Only difference is that I'll run them on HU - JVC XR-811 and I also listen to electronic music. I'd prefer sound quality Vs volume.

Many thanks


----------



## antikryst (Feb 26, 2011)

Mohito said:


> Hello mate,
> I have a very similar dilemma - considering these two speaker options.
> Only difference is that I'll run them on HU - JVC XR-811 and I also listen to electronic music. I'd prefer sound quality Vs volume.
> 
> Many thanks


i dont think you will be happy with just the HU. ive pretty much upped my budget and am planning to get the focal polyglass. im still considering the tempos though.


----------



## 000zero (Mar 12, 2011)

Never heard the focals but I recently bought the Tempo 6 Coax and dam do they sound awesome especially once I put some dynamat in my doors. The lows really got some punch after that. Im also running 80 watts to the speakers, the only thing is sometimes I wish I could go a little bit louder, they can handle 110 watts so that puts me 30 watts short. Its only noticeable on songs that are recorded at lower volumes though like some of the classic rock songs I listen to but other then that the speakers are great.


----------



## Mohito (Mar 7, 2011)

antikryst said:


> i dont think you will be happy with just the HU. ive pretty much upped my budget and am planning to get the focal polyglass. im still considering the tempos though.


Hi,
I now had the Morels in stalled and they sound AWESOME on HU power, can easily go beyond a comfortable listening volume (for my liking) - I usually listen at around 20 out of 50 volume.

The Tweeters are a bit too harsh but they'll settle as they 'break in'. The definition and separation of various instruments/sounds across different genres (rock/electronic, etc) is simply stunning!


----------



## Angrywhopper (Jan 20, 2010)

I have the tempo 5 coax in my daily driven Honda civic and I love them.


----------



## 000zero (Mar 12, 2011)

Angrywhopper said:


> I have the tempo 5 coax in my daily driven Honda civic and I love them.


Does your crossover allow for bi-amping?


----------



## rnl8888 (Sep 16, 2010)

I currently own Morel Tempo 6 and Focal 165KR K2 Power. I have also listened extensively to Focal Access A1 and Focal 165VR Polyglass series.
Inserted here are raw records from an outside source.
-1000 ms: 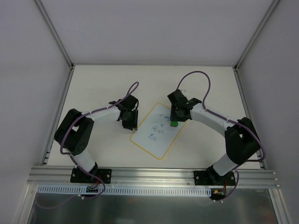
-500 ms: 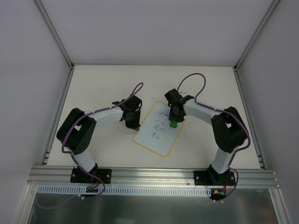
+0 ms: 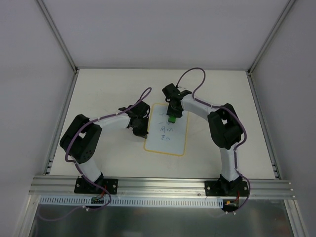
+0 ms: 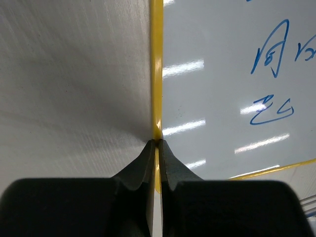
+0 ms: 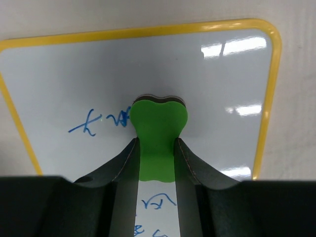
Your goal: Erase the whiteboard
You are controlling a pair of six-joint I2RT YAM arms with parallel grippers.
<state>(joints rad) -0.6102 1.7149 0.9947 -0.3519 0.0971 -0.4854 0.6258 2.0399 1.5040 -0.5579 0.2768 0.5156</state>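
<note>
Whiteboard (image 3: 165, 140): lies flat in the middle of the worktop (image 3: 108, 89), between the two arms, with its short ends toward and away from the bases.
Yellow rim (image 4: 156, 59): runs unbroken round the board's rounded corners.
Left gripper (image 4: 157, 143): fingers drawn almost together, pinching the yellow rim on the board's left long side, about halfway along it.
Right gripper (image 5: 155, 140): clamped on the green eraser (image 5: 159, 128), over the far part of the board.
Eraser: its dark felt end points at the white surface and seems to touch it, near the far rim.
Blue marks (image 4: 269, 52): handwriting down the board's middle; one scrawl sits just beside the eraser, and more shows between the right fingers.
</note>
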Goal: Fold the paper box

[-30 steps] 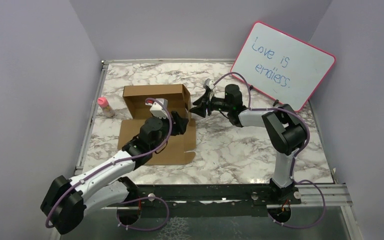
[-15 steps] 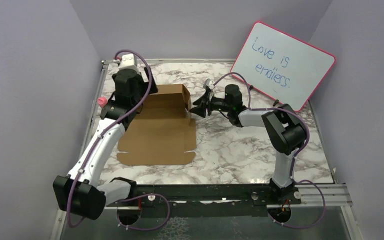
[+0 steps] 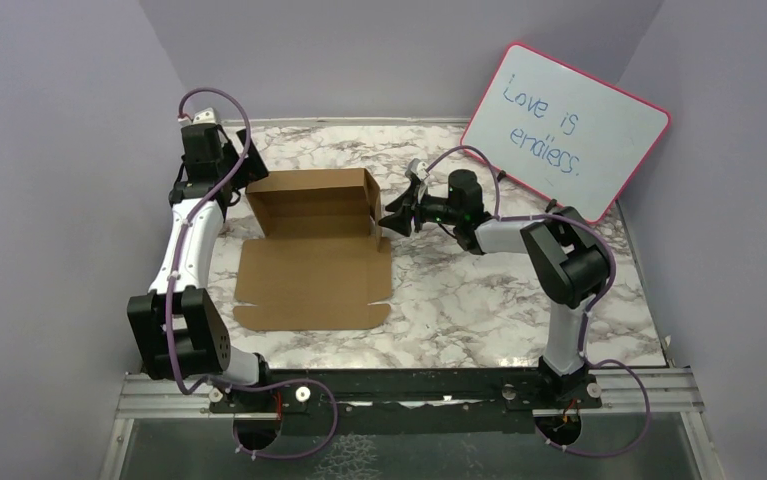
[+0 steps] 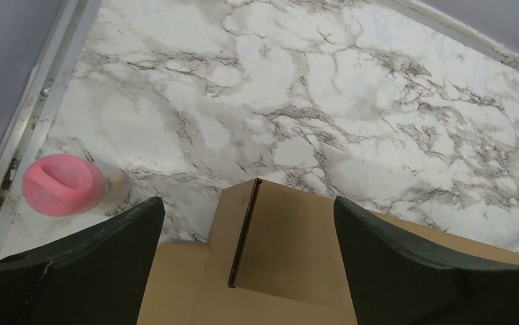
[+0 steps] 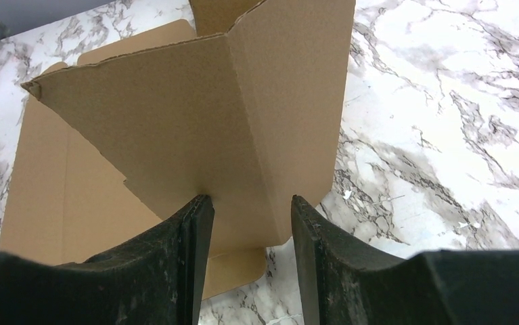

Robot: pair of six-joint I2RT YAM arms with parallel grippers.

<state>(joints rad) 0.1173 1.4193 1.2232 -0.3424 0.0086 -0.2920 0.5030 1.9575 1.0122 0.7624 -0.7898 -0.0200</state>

IMO Morel Tempo 6 are way better than the Focal Access A1 (which are VERY bright or bleedingly bright) and the Morel is even better than the Focal 165VR Polyglass.
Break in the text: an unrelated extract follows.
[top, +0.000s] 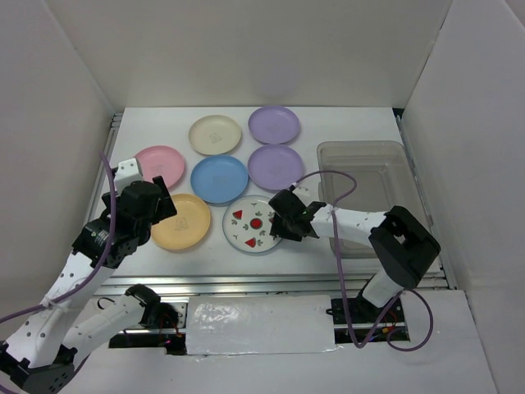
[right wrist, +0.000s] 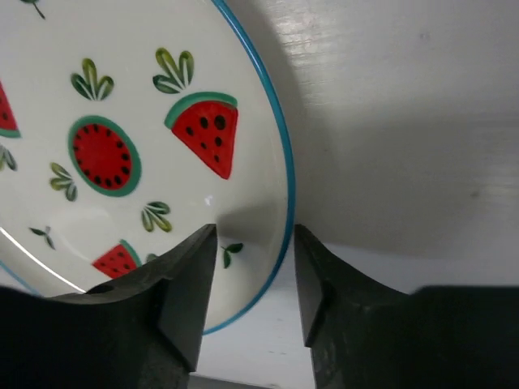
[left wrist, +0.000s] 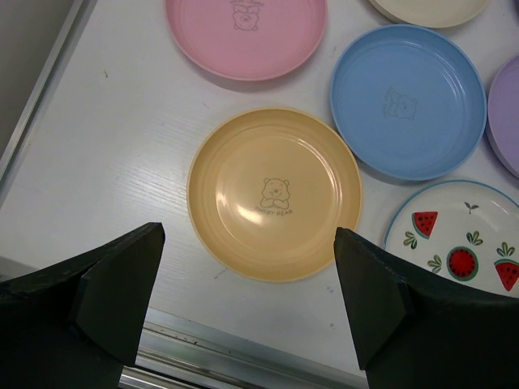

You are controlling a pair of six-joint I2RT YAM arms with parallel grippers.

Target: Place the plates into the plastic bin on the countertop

I would advise you to stick with the Morel Tempo 6 as it is the best natural sounding set in your price range. The only good focal line is the K2 Power series otherwise both Polyglass and Access are bright. Also as another member said above, the Tempos need minimum of 20hrs to break in and start sounding good.


----------



## antikryst (Feb 26, 2011)

rnl8888 said:


> I currently own Morel Tempo 6 and Focal 165KR K2 Power. I have also listened extensively to Focal Access A1 and Focal 165VR Polyglass series. IMO Morel Tempo 6 are way better than the Focal Access A1 (which are VERY bright or bleedingly bright) and the Morel is even better than the Focal 165VR Polyglass.
> 
> I would advise you to stick with the Morel Tempo 6 as it is the best natural sounding set in your price range. The only good focal line is the K2 Power series otherwise both Polyglass and Access are bright. Also as another member said above, the Tempos need minimum of 20hrs to break in and start sounding good.


i actually ditched the focal access on my list of choices... i also figured i love bright (not harsh) sounding speakers as i love my very bright shure e4c in ear headphones.

morel tempo 6 is still there as a choice... but for the focal brand... its now the polyglass 165VBs.

tempos are rated at a higher RMS than my amp (80x4)... wouldnt they need more power?


----------



## rnl8888 (Sep 16, 2010)

bright = harsh
Be completely sure that you want to go the bright route; Maybe test the speakers somewhere because there is alot of difference between in ear headphones and car component speakers

Also the morels would go louder at any given RMS rating compared to Focals which are rated at an inflated sensitivity rating of 1v=2.83w

If you want to buy Focal, ditch the newer 165VB and opt for older 165VR which are much better with a better crossover


----------



## antikryst (Feb 26, 2011)

rnl8888 said:


> bright = harsh
> Be completely sure that you want to go the bright route; Maybe test the speakers somewhere because there is alot of difference between in ear headphones and car component speakers
> 
> Also the morels would go louder at any given RMS rating compared to Focals which are rated at an inflated sensitivity rating of 1v=2.83w
> ...


thanks. bright=harsh.. i like it bright but not too bright to be irritating. if that makes sense.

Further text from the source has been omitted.